WORK TASK:
Reproduction without pictures: print every entry precisely as written.

__________

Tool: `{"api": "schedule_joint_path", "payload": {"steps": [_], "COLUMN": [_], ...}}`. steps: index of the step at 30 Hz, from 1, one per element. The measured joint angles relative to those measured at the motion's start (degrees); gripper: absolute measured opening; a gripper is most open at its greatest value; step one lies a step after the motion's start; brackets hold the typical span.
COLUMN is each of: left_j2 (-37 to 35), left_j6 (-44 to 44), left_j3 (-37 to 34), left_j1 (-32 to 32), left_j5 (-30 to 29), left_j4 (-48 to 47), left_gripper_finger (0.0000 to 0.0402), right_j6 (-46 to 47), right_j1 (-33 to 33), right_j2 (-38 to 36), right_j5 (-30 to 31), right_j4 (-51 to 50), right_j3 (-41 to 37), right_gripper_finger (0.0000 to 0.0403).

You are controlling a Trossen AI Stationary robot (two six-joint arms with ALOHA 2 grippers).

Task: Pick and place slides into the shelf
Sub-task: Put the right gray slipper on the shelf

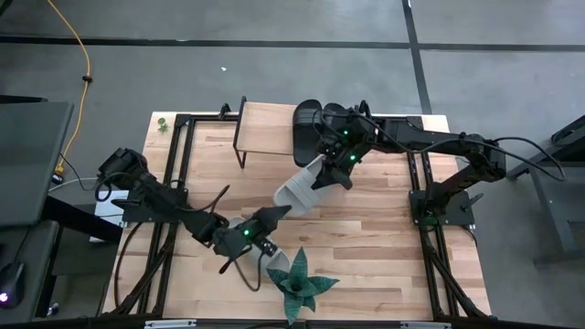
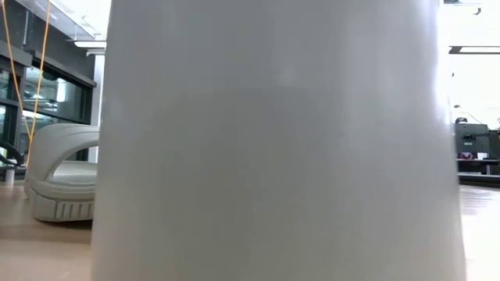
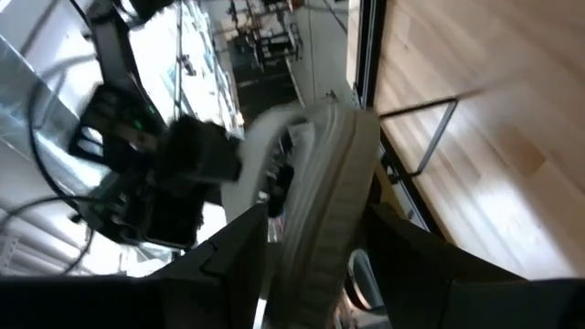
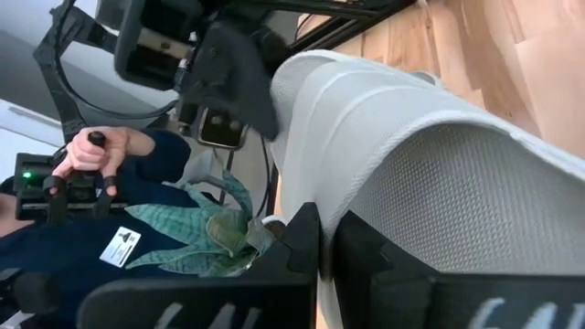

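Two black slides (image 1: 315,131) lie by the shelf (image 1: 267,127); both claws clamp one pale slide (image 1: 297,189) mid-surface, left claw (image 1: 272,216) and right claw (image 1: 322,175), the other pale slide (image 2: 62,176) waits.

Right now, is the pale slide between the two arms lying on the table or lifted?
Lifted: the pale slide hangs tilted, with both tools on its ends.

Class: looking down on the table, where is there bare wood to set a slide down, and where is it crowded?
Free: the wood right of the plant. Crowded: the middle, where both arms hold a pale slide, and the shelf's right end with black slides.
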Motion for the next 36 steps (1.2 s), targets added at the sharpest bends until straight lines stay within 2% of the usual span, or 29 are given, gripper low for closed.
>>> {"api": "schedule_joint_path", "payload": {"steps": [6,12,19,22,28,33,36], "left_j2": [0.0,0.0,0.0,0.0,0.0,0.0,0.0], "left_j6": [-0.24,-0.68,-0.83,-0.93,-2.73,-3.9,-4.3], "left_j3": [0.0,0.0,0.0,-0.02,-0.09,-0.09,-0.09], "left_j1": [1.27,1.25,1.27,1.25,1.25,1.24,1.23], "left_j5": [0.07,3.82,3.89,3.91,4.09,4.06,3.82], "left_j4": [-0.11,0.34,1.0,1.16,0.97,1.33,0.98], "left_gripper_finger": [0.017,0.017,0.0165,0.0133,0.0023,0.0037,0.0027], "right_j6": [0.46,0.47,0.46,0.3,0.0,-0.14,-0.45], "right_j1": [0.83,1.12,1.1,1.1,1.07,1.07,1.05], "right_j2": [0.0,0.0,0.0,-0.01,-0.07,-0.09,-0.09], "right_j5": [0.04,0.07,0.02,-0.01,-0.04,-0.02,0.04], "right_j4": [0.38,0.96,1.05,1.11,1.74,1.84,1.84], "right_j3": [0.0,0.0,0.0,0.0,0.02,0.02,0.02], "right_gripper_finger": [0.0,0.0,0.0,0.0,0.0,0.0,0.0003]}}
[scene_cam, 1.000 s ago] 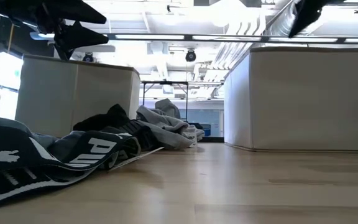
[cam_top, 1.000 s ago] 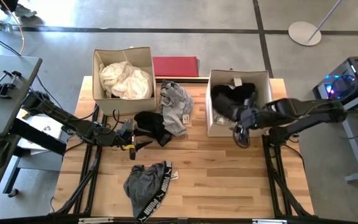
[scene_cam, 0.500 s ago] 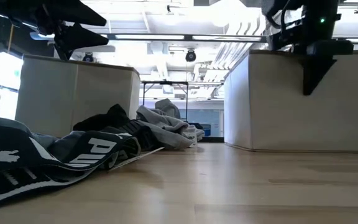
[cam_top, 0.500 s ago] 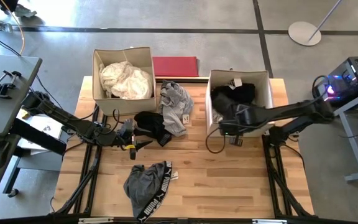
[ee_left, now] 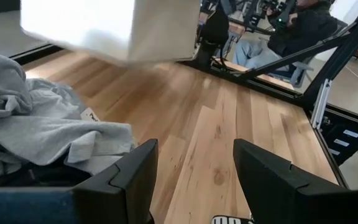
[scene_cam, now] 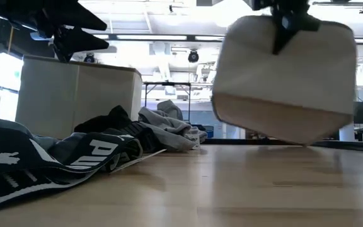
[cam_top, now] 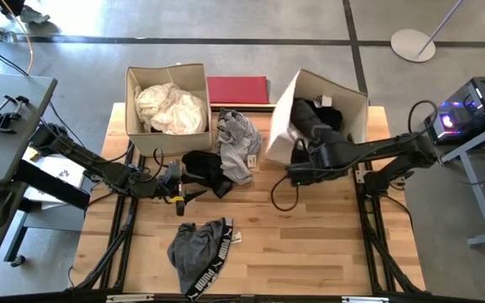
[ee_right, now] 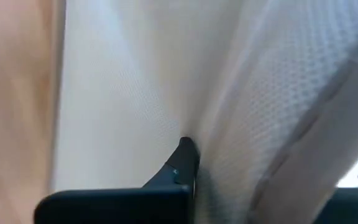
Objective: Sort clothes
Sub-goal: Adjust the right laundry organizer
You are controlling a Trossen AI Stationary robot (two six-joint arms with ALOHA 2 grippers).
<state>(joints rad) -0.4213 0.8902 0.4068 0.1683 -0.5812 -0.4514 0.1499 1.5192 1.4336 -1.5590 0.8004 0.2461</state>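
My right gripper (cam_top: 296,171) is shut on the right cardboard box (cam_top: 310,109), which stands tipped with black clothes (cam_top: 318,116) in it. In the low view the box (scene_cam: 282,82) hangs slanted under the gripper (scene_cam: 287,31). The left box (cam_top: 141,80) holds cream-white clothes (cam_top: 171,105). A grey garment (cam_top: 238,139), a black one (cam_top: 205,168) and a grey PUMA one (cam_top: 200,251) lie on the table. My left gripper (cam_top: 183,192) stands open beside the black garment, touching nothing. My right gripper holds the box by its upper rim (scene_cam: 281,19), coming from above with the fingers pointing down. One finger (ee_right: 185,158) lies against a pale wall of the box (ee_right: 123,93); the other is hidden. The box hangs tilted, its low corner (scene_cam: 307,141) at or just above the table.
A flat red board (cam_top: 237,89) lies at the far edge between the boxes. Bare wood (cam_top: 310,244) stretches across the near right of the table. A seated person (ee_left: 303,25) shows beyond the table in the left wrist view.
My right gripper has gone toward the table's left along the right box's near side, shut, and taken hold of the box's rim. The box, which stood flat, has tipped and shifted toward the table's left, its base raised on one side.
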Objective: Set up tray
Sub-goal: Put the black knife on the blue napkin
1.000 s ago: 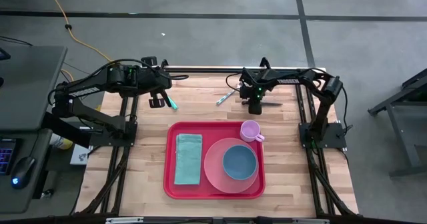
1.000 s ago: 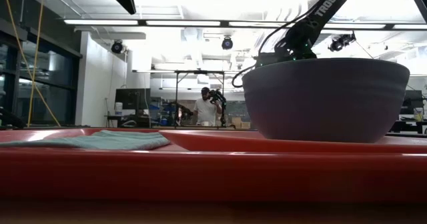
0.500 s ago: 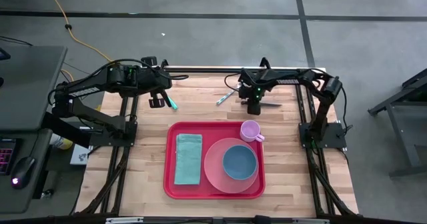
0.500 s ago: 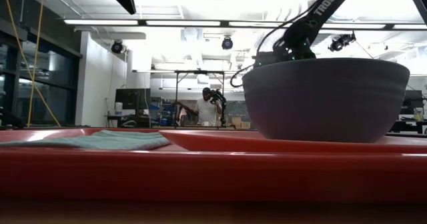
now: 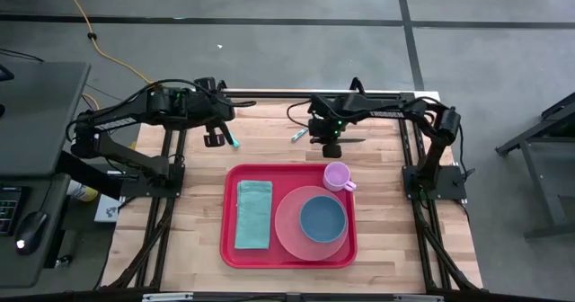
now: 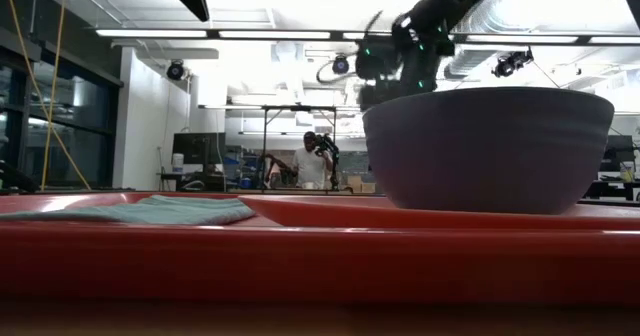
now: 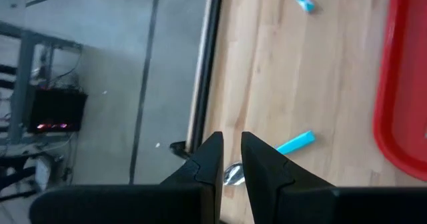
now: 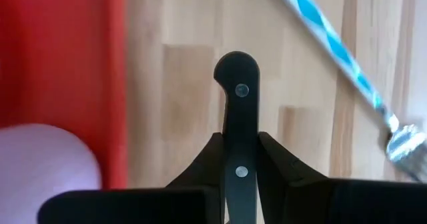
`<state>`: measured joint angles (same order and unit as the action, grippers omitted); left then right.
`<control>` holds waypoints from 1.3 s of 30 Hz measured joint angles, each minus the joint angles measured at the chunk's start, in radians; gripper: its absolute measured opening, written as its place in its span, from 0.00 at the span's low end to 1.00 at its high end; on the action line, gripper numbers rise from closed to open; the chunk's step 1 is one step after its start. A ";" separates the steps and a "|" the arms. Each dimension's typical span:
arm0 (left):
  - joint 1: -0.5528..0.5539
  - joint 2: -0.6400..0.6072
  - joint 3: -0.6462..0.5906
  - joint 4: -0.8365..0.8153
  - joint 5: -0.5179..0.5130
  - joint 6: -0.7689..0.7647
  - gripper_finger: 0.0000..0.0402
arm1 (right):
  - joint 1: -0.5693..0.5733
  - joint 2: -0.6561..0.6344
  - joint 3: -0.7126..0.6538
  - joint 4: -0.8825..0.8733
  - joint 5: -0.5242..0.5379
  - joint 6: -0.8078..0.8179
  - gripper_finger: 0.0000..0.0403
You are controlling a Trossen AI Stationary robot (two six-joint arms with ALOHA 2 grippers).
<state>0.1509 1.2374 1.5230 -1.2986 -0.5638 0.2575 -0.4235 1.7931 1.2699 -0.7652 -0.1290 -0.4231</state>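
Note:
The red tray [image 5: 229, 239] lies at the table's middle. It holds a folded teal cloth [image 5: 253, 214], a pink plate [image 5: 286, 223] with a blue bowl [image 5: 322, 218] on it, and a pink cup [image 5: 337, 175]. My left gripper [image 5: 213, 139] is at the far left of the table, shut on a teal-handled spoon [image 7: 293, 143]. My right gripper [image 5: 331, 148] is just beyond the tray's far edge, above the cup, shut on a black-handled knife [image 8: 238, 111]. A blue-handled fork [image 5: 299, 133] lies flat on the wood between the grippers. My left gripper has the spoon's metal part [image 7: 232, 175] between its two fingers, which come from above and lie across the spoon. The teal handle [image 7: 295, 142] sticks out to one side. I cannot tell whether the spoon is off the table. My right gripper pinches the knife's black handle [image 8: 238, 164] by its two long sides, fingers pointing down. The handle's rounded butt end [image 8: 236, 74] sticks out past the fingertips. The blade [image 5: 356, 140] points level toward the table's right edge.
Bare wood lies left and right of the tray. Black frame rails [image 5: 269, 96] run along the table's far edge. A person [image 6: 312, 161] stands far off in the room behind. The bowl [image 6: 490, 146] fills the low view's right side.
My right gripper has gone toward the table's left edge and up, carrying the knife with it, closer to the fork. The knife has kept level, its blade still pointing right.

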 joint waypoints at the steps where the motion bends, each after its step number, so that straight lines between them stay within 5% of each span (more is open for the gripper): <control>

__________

RESULT OF THIS TASK:
Tool: `{"api": "schedule_joint_path", "payload": {"steps": [_], "COLUMN": [_], ...}}`. steps: index of the step at 30 Hz, from 1, one per element. The measured joint angles relative to those measured at the motion's start (degrees); gripper: absolute measured opening; a gripper is most open at its greatest value; step one lies a step after the motion's start; brackets hold the typical span.
COLUMN is each of: left_j2 (-37 to 35), left_j6 (-44 to 44), left_j3 (-37 to 34), left_j1 (-32 to 32), left_j5 (-30 to 29), left_j4 (-48 to 47), left_gripper_finger (0.0000 to 0.0402), right_j6 (-46 to 47), right_j1 (-33 to 33), right_j2 (-38 to 36), right_j5 (-30 to 31), right_j4 (-51 to 50), right_j3 (-41 to 37), right_gripper_finger (0.0000 to 0.0403).

You are controlling a Trossen AI Stationary robot (two six-joint arms with ALOHA 2 grippers).

Task: Pick and place slides into the shelf
Sub-task: Put the right gray slipper on the shelf


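Two black slides (image 1: 315,131) lie by the shelf (image 1: 267,127); both claws clamp one pale slide (image 1: 297,189) mid-surface, left claw (image 1: 272,216) and right claw (image 1: 322,175), the other pale slide (image 2: 62,176) waits.

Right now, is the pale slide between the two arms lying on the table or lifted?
Lifted: the pale slide hangs tilted, with both tools on its ends.

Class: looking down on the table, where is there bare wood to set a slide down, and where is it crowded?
Free: the wood right of the plant. Crowded: the middle, where both arms hold a pale slide, and the shelf's right end with black slides.
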Motion for the next 36 steps (1.2 s), targets added at the sharpest bends until straight lines stay within 2% of the usual span, or 29 are given, gripper low for closed.
>>> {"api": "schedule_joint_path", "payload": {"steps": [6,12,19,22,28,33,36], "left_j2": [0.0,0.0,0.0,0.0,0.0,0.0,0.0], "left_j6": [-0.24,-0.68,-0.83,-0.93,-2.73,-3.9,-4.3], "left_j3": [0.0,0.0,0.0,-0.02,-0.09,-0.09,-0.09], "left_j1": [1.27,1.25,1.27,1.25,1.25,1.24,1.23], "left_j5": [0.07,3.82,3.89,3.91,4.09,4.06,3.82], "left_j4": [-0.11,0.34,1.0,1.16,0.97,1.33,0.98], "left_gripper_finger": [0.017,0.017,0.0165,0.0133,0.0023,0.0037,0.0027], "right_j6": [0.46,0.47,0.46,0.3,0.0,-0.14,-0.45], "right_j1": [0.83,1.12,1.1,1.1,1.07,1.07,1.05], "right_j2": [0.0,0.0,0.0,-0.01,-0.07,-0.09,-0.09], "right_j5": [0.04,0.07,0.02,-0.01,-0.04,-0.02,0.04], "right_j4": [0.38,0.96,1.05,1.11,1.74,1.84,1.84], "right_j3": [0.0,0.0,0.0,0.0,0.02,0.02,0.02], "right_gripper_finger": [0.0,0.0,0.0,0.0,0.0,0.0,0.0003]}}
[scene_cam, 1.000 s ago] 
[cam_top, 1.000 s ago] 
[scene_cam, 0.500 s ago] 
[cam_top, 0.500 s ago] 
[ee_left, now] 
[scene_cam, now] 
[cam_top, now] 
[ee_right, now] 
Objective: Sort clothes
Sub-goal: Adjust the right laundry organizer
You are controlling a Trossen AI Stationary robot (two six-joint arms with ALOHA 2 grippers).
<state>(joints rad) -0.4213 0.8902 0.4068 0.1683 -0.5812 -0.4514 0.1499 1.5192 1.4336 -1.5590 0.8004 0.2461</state>
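My right gripper (cam_top: 296,171) is shut on the right cardboard box (cam_top: 310,109), which stands tipped with black clothes (cam_top: 318,116) in it. In the low view the box (scene_cam: 282,82) hangs slanted under the gripper (scene_cam: 287,31). The left box (cam_top: 141,80) holds cream-white clothes (cam_top: 171,105). A grey garment (cam_top: 238,139), a black one (cam_top: 205,168) and a grey PUMA one (cam_top: 200,251) lie on the table. My left gripper (cam_top: 183,192) stands open beside the black garment, touching nothing. My right gripper holds the box by its upper rim (scene_cam: 281,19), coming from above with the fingers pointing down. One finger (ee_right: 185,158) lies against a pale wall of the box (ee_right: 123,93); the other is hidden. The box hangs tilted, its low corner (scene_cam: 307,141) at or just above the table.
A flat red board (cam_top: 237,89) lies at the far edge between the boxes. Bare wood (cam_top: 310,244) stretches across the near right of the table. A seated person (ee_left: 303,25) shows beyond the table in the left wrist view.
My right gripper has gone toward the table's left along the right box's near side, shut, and taken hold of the box's rim. The box, which stood flat, has tipped and shifted toward the table's left, its base raised on one side.
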Objective: Set up tray
Sub-goal: Put the black knife on the blue napkin
1.000 s ago: 
1.000 s ago: 
0.500 s ago: 
0.500 s ago: 
now: 
now: 
now: 
now: 
`<state>`: measured joint angles (same order and unit as the action, grippers omitted); left then right.
`<control>` holds waypoints from 1.3 s of 30 Hz measured joint angles, each minus the joint angles measured at the chunk's start, in radians; gripper: its absolute measured opening, written as its place in its span, from 0.00 at the span's low end to 1.00 at its high end; on the action line, gripper numbers rise from closed to open; the chunk's step 1 is one step after its start. A ";" separates the steps and a "|" the arms. Each dimension's typical span:
arm0 (left):
  - joint 1: -0.5528..0.5539
  - joint 2: -0.6400..0.6072
  - joint 3: -0.6462..0.5906
  - joint 4: -0.8365..0.8153
  - joint 5: -0.5179..0.5130
  - joint 6: -0.7689..0.7647
  - gripper_finger: 0.0000..0.0402
arm1 (right):
  - joint 1: -0.5693..0.5733
  - joint 2: -0.6561..0.6344
  - joint 3: -0.7126..0.6538
  - joint 4: -0.8825..0.8733
  - joint 5: -0.5242..0.5379
  - joint 6: -0.8078..0.8179
  - gripper_finger: 0.0000..0.0403
You are controlling a Trossen AI Stationary robot (two six-joint arms with ALOHA 2 grippers).
<state>0.1509 1.2374 1.5230 -1.2986 -0.5638 0.2575 -0.4235 1.7931 1.2699 -0.7652 -0.1290 -0.4231</state>
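Note:
The red tray [image 5: 229, 239] lies at the table's middle. It holds a folded teal cloth [image 5: 253, 214], a pink plate [image 5: 286, 223] with a blue bowl [image 5: 322, 218] on it, and a pink cup [image 5: 337, 175]. My left gripper [image 5: 213, 139] is at the far left of the table, shut on a teal-handled spoon [image 7: 293, 143]. My right gripper [image 5: 331, 148] is just beyond the tray's far edge, above the cup, shut on a black-handled knife [image 8: 238, 111]. A blue-handled fork [image 5: 299, 133] lies flat on the wood between the grippers. My left gripper has the spoon's metal part [image 7: 232, 175] between its two fingers, which come from above and lie across the spoon. The teal handle [image 7: 295, 142] sticks out to one side. I cannot tell whether the spoon is off the table. My right gripper pinches the knife's black handle [image 8: 238, 164] by its two long sides, fingers pointing down. The handle's rounded butt end [image 8: 236, 74] sticks out past the fingertips. The blade [image 5: 356, 140] points level toward the table's right edge.
Bare wood lies left and right of the tray. Black frame rails [image 5: 269, 96] run along the table's far edge. A person [image 6: 312, 161] stands far off in the room behind. The bowl [image 6: 490, 146] fills the low view's right side.
My right gripper has gone toward the table's left edge and up, carrying the knife with it, closer to the fork. The knife has kept level, its blade still pointing right.
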
 joint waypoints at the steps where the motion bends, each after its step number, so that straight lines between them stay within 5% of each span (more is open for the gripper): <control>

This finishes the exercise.